Jackson hasn’t looked good as a passer all season. The Ravens receivers are underperforming along with the 2019 MVP. Tight end Mark Andrews has been inconsistent all year but had one of his better games against Tennessee before contracted COVID-19. He’s a big-bodied vertical threat who does real red zone damage.
The reason why I’m not overly confident about this game is the Ravens’ defense. They blitz more than anyone in the league, allow only 19 points per game (third-best), are top 10 in passing yards allowed, and are middle of the pack in rushing yards allowed. The secondary is one of the best in the NFL, but my main worry is the pass rushers and Calais Campbell.

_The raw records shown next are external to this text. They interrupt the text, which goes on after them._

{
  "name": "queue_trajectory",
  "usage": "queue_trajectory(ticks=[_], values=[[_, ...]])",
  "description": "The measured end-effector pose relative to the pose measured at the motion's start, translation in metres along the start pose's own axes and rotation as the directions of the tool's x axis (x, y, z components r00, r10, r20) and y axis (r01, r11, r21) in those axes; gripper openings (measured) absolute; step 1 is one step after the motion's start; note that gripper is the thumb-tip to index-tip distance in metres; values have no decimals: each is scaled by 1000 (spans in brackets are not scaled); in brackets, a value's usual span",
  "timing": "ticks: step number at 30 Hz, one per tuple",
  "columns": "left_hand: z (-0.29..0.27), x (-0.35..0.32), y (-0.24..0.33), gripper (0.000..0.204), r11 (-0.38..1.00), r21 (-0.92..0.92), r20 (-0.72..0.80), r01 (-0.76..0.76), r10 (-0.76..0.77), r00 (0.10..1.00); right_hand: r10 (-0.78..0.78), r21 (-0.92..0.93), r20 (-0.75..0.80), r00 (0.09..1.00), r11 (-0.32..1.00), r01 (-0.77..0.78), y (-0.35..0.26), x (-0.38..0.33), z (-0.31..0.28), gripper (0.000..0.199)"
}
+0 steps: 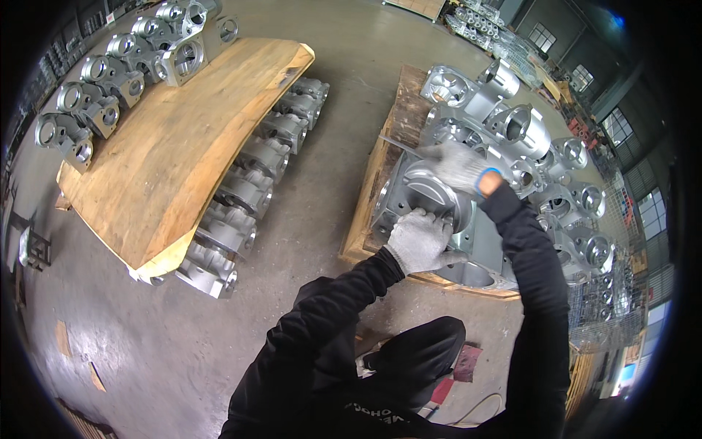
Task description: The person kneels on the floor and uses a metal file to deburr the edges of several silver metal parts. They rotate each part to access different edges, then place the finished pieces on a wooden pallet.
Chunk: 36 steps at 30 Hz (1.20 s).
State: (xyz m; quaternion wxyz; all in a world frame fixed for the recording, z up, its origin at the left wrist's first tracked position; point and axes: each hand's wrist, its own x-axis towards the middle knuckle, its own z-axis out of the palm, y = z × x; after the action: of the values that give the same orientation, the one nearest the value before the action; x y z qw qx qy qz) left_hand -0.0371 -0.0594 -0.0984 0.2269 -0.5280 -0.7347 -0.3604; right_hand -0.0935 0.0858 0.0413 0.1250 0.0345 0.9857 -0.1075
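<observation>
My left hand (420,240) wears a grey-white work glove. Its fingers curl over the lower rim of a round opening on a silver metal casting (431,192). Above it, my right hand (455,167), gloved too and slightly blurred, closes around a thin, flat metal file (400,145). The file's end juts out to the left past the casting's upper edge. My right palm and fingers hide the rest of the file, so I cannot tell whether it touches the metal. The casting lies among others on a wooden pallet (360,233).
Several more castings (521,126) crowd the pallet to the right. On the left, a wooden board (183,146) bears a row of castings (102,110), with more castings (245,192) beneath it. A wire cage (610,314) stands at right. Red pieces (468,362) lie near my feet.
</observation>
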Motion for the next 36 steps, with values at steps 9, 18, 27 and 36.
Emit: queue_trajectory(ticks=[9, 18, 27, 36], values=[[7, -1, -4, 79, 999, 31, -19, -7, 8, 1000, -107, -12, -35, 994, 994, 106, -15, -3, -4, 42], [0, 1, -1, 72, 999, -27, 41, 37, -36, 999, -256, -268, -101, 961, 938, 221, -8, -3, 13, 41], [7, 1, 0, 65, 996, -39, -27, 74, -75, 997, -201, -263, 41, 979, 943, 205, -34, -64, 9, 38], [4, -3, 22, 59, 960, -53, 109, 274, -267, 958, -85, -392, 130, 988, 911, 130, -57, -112, 2, 44]])
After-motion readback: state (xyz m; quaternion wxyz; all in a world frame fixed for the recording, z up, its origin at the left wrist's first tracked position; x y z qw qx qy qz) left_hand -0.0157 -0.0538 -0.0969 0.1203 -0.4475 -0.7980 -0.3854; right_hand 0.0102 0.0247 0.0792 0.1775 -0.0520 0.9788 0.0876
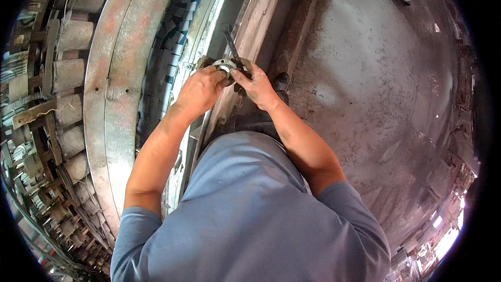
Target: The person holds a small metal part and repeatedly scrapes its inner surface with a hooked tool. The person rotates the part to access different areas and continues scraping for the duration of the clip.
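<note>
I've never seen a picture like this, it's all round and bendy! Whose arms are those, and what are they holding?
The camera sits on a person's head and looks down, so you see that person's own blue shirt and two bare arms. The lens is very wide, which makes straight edges look bent. The left hand and the right hand meet on a small shiny metal ring that sits on a long metal rail. A dark thin tool sticks up beside the ring. To the left are big curved rusty metal bands. To the right is a dusty grey floor, and the person's dark shoes show below the hands.
</note>
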Tool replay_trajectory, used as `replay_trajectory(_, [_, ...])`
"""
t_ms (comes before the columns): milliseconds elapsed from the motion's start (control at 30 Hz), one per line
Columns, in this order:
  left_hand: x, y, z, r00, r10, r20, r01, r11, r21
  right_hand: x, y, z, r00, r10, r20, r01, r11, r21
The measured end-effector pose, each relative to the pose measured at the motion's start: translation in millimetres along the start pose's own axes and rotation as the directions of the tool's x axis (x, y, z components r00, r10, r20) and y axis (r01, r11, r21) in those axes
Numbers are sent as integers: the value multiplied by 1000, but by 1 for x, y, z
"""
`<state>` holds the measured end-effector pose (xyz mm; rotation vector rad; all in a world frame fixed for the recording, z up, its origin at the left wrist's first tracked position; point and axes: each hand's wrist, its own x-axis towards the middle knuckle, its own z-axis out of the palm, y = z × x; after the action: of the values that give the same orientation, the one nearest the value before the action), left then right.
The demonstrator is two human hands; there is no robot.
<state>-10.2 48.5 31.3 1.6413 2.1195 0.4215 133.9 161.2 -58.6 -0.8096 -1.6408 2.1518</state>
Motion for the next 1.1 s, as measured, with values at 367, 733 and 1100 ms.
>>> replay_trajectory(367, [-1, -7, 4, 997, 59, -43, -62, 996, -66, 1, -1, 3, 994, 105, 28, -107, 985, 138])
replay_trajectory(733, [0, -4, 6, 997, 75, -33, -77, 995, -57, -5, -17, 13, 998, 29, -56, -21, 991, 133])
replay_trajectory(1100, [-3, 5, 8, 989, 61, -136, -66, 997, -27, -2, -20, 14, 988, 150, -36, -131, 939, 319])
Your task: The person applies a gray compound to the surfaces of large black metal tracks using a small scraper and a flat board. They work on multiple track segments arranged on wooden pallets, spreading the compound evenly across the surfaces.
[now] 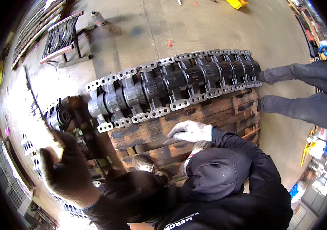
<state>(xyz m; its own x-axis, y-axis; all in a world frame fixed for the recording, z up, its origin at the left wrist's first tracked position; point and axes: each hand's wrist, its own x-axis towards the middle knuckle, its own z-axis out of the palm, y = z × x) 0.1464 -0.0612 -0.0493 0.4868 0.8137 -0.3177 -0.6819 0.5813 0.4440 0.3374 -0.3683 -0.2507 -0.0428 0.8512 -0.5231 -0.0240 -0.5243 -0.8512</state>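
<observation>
My left hand (66,168), in a dark-looking glove, is closed round the near end of a long thin bar (37,105), which points away to the upper left and is partly lost in glare. My right hand (191,131), in a white glove, hovers over the wooden pallet (225,115) with its fingers drawn together. A thin pale stick (166,142) shows at its fingertips. Beyond it, a black crawler track chain (156,90) with drilled silver-grey plates along both sides lies across the pallet. My shoes (145,164) show between my bent knees and the boards.
Another person's dark-trousered legs (301,73) stand at the chain's right end. More black chain links (58,115) lie on the left. A metal stand (61,38) and a spray can (98,17) are at the far left. A yellow object (237,3) sits at the far edge.
</observation>
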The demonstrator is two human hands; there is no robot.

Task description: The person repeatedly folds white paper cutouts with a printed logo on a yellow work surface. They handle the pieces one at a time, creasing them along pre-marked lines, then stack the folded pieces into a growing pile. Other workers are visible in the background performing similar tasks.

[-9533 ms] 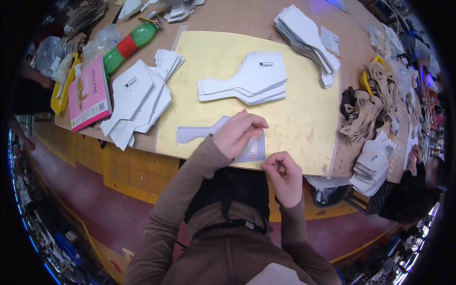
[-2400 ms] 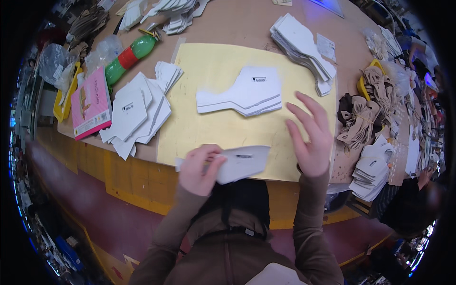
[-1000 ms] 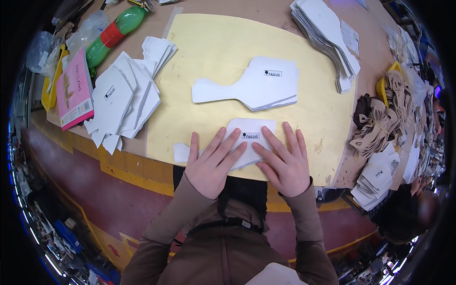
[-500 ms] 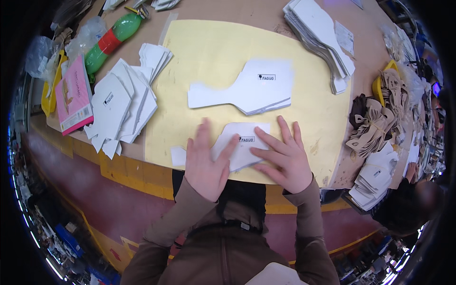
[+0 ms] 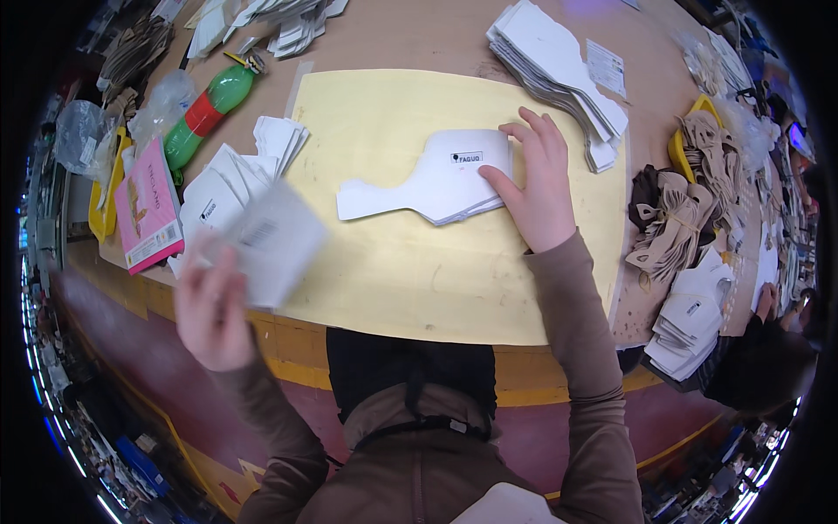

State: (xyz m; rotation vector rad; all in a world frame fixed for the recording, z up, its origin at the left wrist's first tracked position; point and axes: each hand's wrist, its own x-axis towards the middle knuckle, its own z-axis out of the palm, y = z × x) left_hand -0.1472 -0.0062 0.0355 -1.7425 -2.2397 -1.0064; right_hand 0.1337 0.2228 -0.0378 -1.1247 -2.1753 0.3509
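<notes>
My left hand [image 5: 214, 310], smeared by motion, grips a white cut-out panel [image 5: 278, 249] at the near left edge of the yellow sheet [image 5: 410, 288]. The panel is blurred and partly overlaps a fanned pile of white panels [image 5: 214, 192]. In the middle of the sheet lies a small stack of white panels [image 5: 441, 175], each with a narrow tail to the left and a dark printed mark on top. My right hand [image 5: 541, 183] is at the stack's right end, thumb on the top panel and fingers bent at its edge.
A green bottle [image 5: 214, 109] with a red label and a pink booklet [image 5: 147, 205] are at the left. A taller panel stack [image 5: 559, 65] stands at the far right. Bundled beige pieces [image 5: 676, 223] and more white panels [image 5: 690, 314] lie along the right edge, near another person [image 5: 759, 367].
My left hand has swung left, carrying the panel off the sheet's near edge. My right hand has moved up and forward from that panel to the stack.
</notes>
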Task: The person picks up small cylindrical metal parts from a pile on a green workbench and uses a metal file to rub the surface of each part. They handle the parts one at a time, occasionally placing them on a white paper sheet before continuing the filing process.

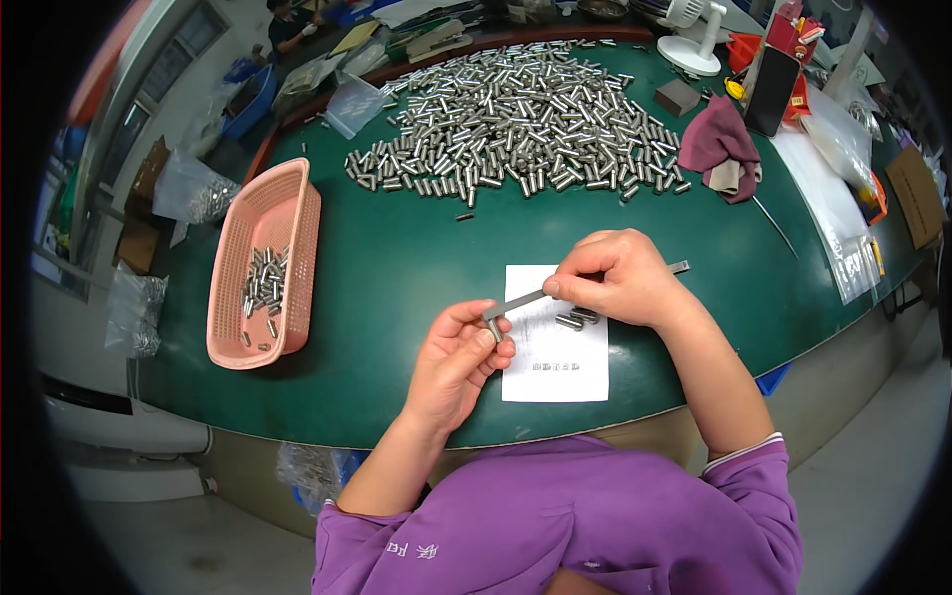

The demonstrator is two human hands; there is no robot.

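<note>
My left hand pinches a short metal pin between thumb and fingers, over the left edge of a white sheet of paper. My right hand is closed around a slim, flat grey metal file. The file's left end rests at the top of the held pin, and its other end sticks out past my right hand. A few more pins lie on the paper, partly under my right hand. The paper carries dark smudges and a row of small marks.
A large heap of metal pins covers the far part of the green table. To the left stands a pink plastic basket holding some pins. At the right are a maroon cloth, a thin metal rod and a white fan.
</note>
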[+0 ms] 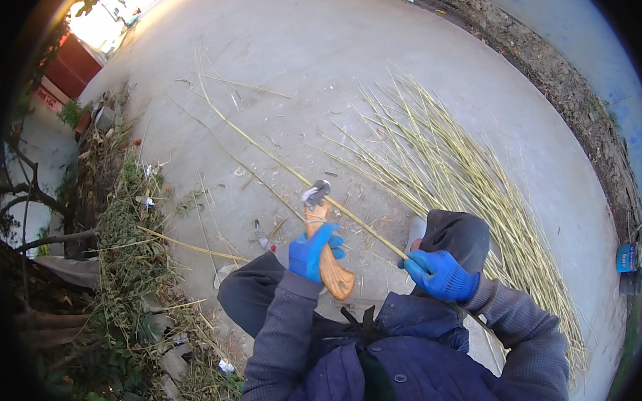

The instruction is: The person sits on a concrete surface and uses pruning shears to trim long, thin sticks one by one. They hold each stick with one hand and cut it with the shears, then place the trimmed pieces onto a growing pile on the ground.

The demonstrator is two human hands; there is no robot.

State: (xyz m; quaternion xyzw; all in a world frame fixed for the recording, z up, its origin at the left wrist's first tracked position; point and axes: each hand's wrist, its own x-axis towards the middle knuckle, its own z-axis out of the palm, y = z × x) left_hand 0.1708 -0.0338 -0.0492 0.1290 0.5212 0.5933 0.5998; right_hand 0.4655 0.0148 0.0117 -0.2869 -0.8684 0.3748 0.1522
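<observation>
My left hand (pixel 313 254), in a blue glove, is wrapped round the handle of a wooden-handled tool (pixel 333 275). Its short grey metal head (pixel 316 193) lies against a long thin stalk (pixel 258 144); I cannot make out a blade. In a matching glove, my right hand (pixel 442 275) is closed on the thick end of that stalk, close to my right knee. From there the stalk slants away to the far left over the concrete. What the right fingers do under the stalk is partly hidden.
A big heap of pale yellow-green stalks (pixel 470 172) spreads along my right. Leafy stripped branches (pixel 133 244) are piled on the left beside tree limbs. A blue container (pixel 626 258) stands by the right wall. Scraps and loose stalks litter the concrete ground (pixel 278 45).
</observation>
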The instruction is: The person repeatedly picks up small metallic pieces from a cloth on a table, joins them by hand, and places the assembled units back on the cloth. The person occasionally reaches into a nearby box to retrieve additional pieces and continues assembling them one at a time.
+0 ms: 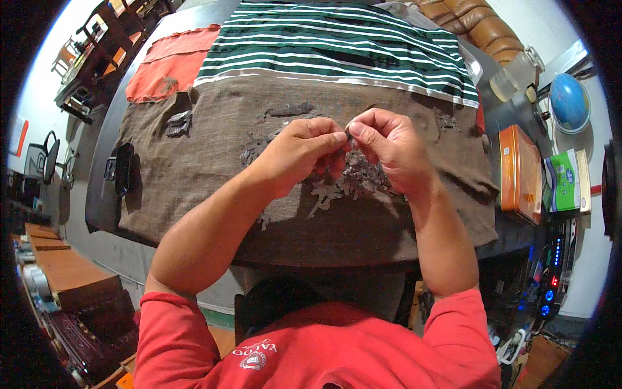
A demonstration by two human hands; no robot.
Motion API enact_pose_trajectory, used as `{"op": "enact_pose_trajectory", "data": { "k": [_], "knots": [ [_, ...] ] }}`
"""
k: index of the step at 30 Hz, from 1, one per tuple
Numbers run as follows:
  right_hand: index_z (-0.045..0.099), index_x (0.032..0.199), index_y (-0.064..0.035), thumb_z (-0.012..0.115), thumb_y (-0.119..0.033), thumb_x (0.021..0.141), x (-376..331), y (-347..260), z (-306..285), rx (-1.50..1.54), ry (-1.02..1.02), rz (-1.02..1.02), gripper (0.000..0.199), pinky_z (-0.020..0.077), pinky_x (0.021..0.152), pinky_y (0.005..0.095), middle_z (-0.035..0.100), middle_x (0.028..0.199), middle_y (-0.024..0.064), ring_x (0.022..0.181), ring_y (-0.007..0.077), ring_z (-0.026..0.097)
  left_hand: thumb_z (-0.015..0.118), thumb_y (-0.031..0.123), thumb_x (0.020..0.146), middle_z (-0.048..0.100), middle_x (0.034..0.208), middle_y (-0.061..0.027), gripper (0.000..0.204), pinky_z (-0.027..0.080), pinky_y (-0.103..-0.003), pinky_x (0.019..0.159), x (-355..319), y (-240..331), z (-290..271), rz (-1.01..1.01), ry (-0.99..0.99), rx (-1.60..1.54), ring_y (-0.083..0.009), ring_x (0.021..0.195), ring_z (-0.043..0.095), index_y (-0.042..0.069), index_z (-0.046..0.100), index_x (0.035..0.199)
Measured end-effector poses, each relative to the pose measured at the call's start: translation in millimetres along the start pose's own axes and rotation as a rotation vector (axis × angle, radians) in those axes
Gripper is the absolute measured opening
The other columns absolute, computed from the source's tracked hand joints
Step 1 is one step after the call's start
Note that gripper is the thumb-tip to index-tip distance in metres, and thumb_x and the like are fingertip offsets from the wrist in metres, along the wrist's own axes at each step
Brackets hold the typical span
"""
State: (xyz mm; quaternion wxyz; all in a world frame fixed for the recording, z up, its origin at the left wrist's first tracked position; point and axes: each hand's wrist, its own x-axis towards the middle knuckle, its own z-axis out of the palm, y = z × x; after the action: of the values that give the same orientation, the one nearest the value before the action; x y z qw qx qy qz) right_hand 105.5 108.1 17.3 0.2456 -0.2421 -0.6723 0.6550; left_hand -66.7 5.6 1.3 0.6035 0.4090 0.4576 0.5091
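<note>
My left hand point(299, 150) and my right hand point(396, 148) meet over the middle of a brown cloth point(194, 201), thumbs and forefingers pinched together. A small dark piece point(348, 134) shows between their fingertips, too small to name. Under and beside the hands lies a loose heap of small grey, jagged pieces point(364, 174), partly hidden by my fingers. Some grey pieces point(324, 200) are scattered toward me. Beyond my left hand rest darker flat strips point(288, 111). A ribbed, dark grey bundle point(179, 124) sits farther left on the cloth.
A green-and-white striped cloth point(324, 42) covers the table's far side, with a red cloth point(172, 61) at its left. A black object point(120, 170) stands near the left edge. At right are an orange tin point(520, 174), a clear jar point(512, 83) and a blue globe point(569, 102).
</note>
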Motion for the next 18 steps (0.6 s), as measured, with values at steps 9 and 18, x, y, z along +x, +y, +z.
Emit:
{"op": "enact_pose_trajectory", "data": {
  "k": [9, 18],
  "knots": [
    [0.067, 0.085, -0.0058, 0.068, -0.014, 0.091, 1.8, 3.9, -7.8, 0.075, 0.133, 0.031, 0.011, 0.0338, 0.047, 0.0168, 0.060, 0.068, -0.0023, 0.054, 0.0021, 0.047, 0.052, 0.023, 0.101, 0.064, 0.074, -0.0039, 0.022, 0.044, -0.024, 0.059, 0.0, 0.9, 2.2, -0.061, 0.047, 0.002, -0.0122, 0.065, 0.061, 0.005, 0.062, 0.095],
    [0.068, 0.079, -0.0041, 0.069, -0.016, 0.091, -1.6, -1.3, -6.8, -0.064, 0.205, 0.012, 0.016, 0.0375, 0.050, 0.0192, 0.062, 0.066, -0.0012, 0.056, 0.0030, 0.051, 0.067, 0.009, 0.092, 0.065, 0.077, -0.0046, 0.018, 0.053, -0.027, 0.071, 3.9, -8.9, 11.1, 0.266, 0.267, 0.270, -0.0113, 0.076, 0.064, -0.001, 0.061, 0.106]
  ]
}}
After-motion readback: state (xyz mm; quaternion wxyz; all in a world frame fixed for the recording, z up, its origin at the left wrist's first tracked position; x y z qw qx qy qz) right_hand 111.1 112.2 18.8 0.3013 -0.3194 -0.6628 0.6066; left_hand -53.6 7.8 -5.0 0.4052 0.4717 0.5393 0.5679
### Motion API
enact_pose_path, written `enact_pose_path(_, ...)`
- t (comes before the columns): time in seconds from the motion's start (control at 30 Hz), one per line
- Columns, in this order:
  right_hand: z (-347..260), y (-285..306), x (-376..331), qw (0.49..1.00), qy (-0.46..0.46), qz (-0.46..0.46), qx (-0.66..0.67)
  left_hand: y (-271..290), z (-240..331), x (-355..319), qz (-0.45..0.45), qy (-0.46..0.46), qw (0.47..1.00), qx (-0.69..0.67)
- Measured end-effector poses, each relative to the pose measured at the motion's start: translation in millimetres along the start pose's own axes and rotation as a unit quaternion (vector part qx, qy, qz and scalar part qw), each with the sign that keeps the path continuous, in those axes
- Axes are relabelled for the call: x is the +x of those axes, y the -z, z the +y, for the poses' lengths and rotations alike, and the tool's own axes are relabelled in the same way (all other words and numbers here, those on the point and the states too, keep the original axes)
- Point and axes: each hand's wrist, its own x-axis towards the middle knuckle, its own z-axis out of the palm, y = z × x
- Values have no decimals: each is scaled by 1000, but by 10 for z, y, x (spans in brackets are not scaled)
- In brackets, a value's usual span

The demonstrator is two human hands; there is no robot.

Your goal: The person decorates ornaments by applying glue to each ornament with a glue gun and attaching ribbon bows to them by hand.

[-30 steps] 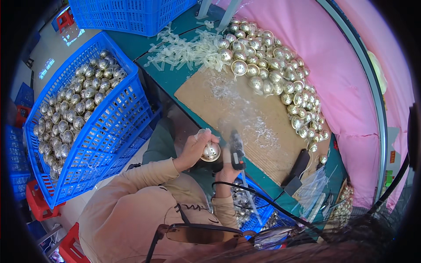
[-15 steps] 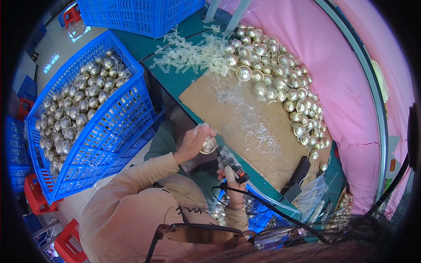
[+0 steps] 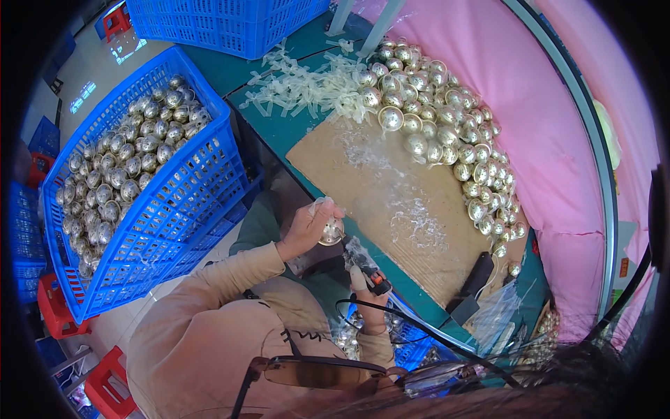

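My left hand [image 3: 301, 230] is closed around a shiny pale-gold metal dome [image 3: 332, 233], pierced with small holes, held just off the table's near edge. Below and right of it, my right hand [image 3: 370, 299] grips a corded hand tool [image 3: 377, 281]. The tool has a dark body with an orange part, and its front seems wrapped in clear film. Its front end points up toward the dome; whether they touch is too small to tell. A pale cover sits on my right thumb.
Brown cardboard [image 3: 391, 188] littered with whitish scraps covers part of the green table [image 3: 279, 133]. Beyond lie piled metal domes [image 3: 447, 115] and translucent strips [image 3: 307, 87]. At left stands a blue crate [image 3: 202, 181] full of domes. A black cable [image 3: 433, 334] crosses near my right hand.
My right hand and the tool have shifted slightly down and left, the tool's front end drawing a little away from the dome. My left hand stays almost in place with the dome.
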Motion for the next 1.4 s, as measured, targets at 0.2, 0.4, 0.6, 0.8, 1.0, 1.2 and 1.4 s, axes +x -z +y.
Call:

The defense is different with a healthy Campbell; the reason their rush defense is middle of the pack and not top 5 is that they’ve allowed 153 rushing yards per game without the star defensive lineman. He suffered a calf injury in week 9 and contracted COVID-19. If he’s healthy against the Giants, then New York will have trouble establishing the run in Baltimore. This game looks much better now than it did at the beginning of the season, but the Giants will have to play mistake-free, complementary football, against a team that will be trying to get right before a playoff push.
4). Week 13: vs Seattle Seahawks (8-3)
It’s looking highly unlikely that Daniel Jones will be available for this game, and no offense to Colt McCoy...but this team is quite different without Mr. Dimes. The rushing threat on the shotgun run is virtually eliminated, the arm talent is completely different, and the vertical element to the offense isn’t as potent. It’s a shame, too - the Giants with a healthy Daniel Jones could have pulled this game off, but it’s not looking great.
I also have concerns about Russell Wilson. Sure, he hasn’t been statistically great in the last few games, but he’s still Russell Wilson. If the Giants use too much inverted Cover-2/Tampa-2 robber, I can see Wilson hitting DK Metcalf or Tyler Lockett on a deep post for a huge play. The defense and special teams are going to have to play mistake-free football and seize opportunities when they materialize.
Seattle’s defense has surrendered the most passing yards in the league and has been a joke most of the year, but they’re coming along. EDGE rusher Carlos Dunlap had to have an MRI and may not be available for the game. Safety Jamal Adams and cornerback Shaquell Griffin are now healthy which does provide relief to the defense. A very good game plan, and an opportunistic squad, can squeak out a miracle here, but this game could also get out of hand if the Giants’ offense makes mistakes and continues to go three and out.